- _THE PROBLEM_: Please print every record below exactly as it appears, but leave out the pictures.

- _DATASET EXCERPTS_:
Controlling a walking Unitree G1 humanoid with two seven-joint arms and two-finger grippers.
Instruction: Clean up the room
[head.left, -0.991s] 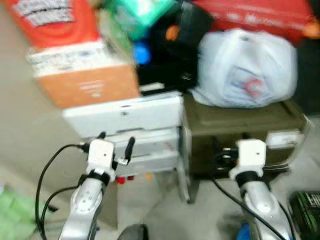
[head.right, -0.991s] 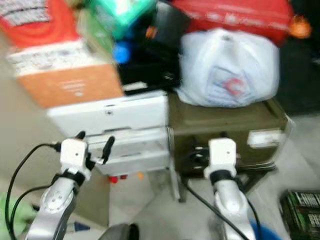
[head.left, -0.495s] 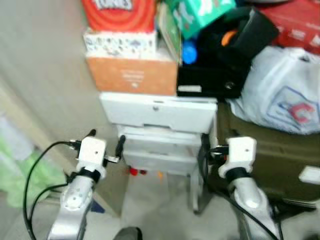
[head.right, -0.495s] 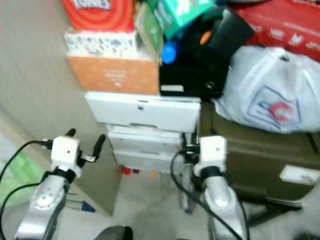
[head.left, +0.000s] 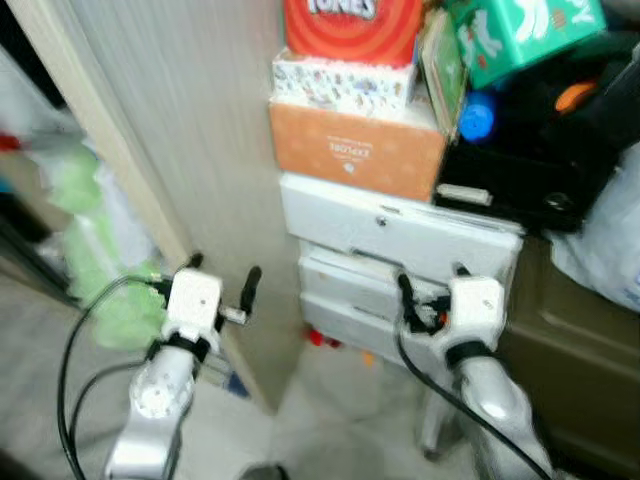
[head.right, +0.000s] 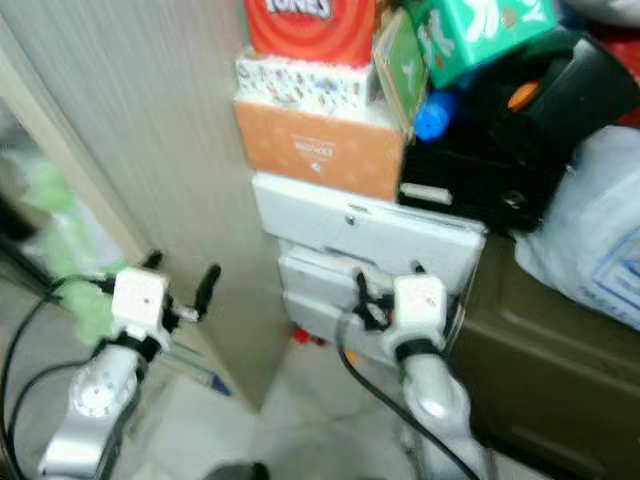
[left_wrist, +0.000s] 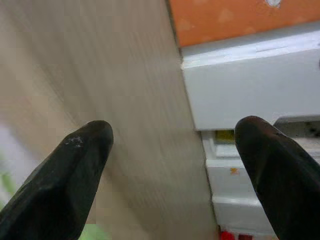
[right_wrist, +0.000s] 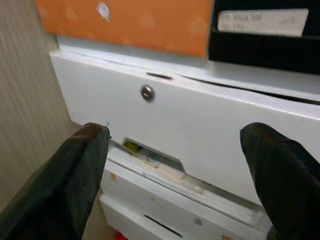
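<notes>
This was a cluttered storage corner of a home, the sort of nook where household goods get piled. A white drawer unit (head.left: 400, 240) stood against a pale wood-grain panel (head.left: 190, 150), its top drawer fitted with a small round lock (right_wrist: 147, 93). Stacked on it were an orange cardboard box (head.left: 355, 155), a patterned white box (head.left: 343, 83) and a red snack carton (head.left: 352, 25). Beside these sat a green tissue pack (head.left: 520, 30), a black bag (head.left: 560, 150) and a white plastic shopping bag (head.right: 600, 240), the last resting on an olive-green crate (head.right: 560, 370). The floor (head.left: 330, 400) was light tile, with soft green material (head.left: 110, 270) bundled past the panel.
</notes>
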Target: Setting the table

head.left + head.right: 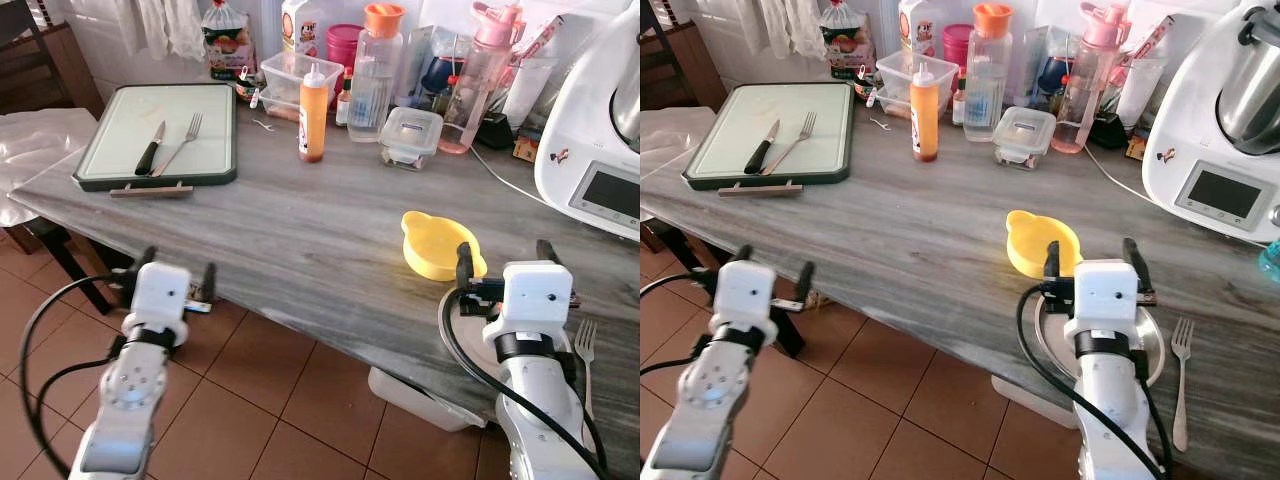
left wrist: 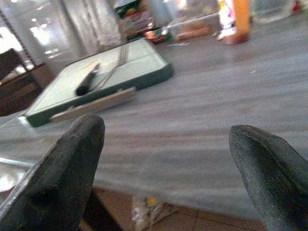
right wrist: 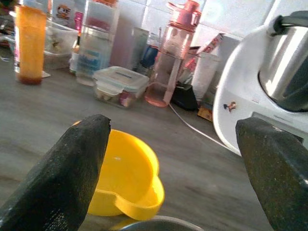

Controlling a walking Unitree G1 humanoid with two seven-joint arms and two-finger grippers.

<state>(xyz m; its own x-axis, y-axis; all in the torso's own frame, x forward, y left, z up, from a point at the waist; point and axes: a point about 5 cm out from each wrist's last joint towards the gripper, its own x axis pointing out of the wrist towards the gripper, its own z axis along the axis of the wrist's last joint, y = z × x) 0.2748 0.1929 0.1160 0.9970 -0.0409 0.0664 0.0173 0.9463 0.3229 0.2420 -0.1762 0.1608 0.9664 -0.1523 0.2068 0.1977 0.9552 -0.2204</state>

- _RESULT_:
Controlling a walking Unitree G1 humanoid with two seven-joint arms and two-finger grippers.
Instruction: Clean up the room
[head.left, -0.991s] 
[head.right, -0.991s] 
[head.left, -0.495s] 
[head.right, -0.495s] 
[head.left, +0.000s] 
[head.right, +0.000s] 
[left_wrist, +0.000s] 
[right_wrist, +0.000s] 
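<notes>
This was a cluttered storage corner of a home, the sort of nook where household goods get piled. A white drawer unit (head.left: 400, 240) stood against a pale wood-grain panel (head.left: 190, 150), its top drawer fitted with a small round lock (right_wrist: 147, 93). Stacked on it were an orange cardboard box (head.left: 355, 155), a patterned white box (head.left: 343, 83) and a red snack carton (head.left: 352, 25). Beside these sat a green tissue pack (head.left: 520, 30), a black bag (head.left: 560, 150) and a white plastic shopping bag (head.right: 600, 240), the last resting on an olive-green crate (head.right: 560, 370). The floor (head.left: 330, 400) was light tile, with soft green material (head.left: 110, 270) bundled past the panel.
</notes>
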Target: Setting the table

head.left + head.right: 
left wrist: 
right wrist: 

Controlling a walking Unitree G1 humanoid with two seven-joint arms and two-finger grippers.

<state>(xyz m; its own x-axis, y-axis; all in the torso's own frame, x forward, y left, z up, from a point at the waist; point and axes: a point about 5 cm out from each wrist's last joint towards the gripper, its own x axis pointing out of the wrist towards the gripper, its own z axis along the axis of the wrist's last joint, y = z × x) 0.2748 0.1929 0.1160 0.9970 -0.0409 0.0664 0.0173 0.9463 0.3229 0.2420 -0.1762 0.1608 0.9664 -0.1523 0.2068 0.1977 0.9552 -0.2204</state>

The output for this exercise is complete.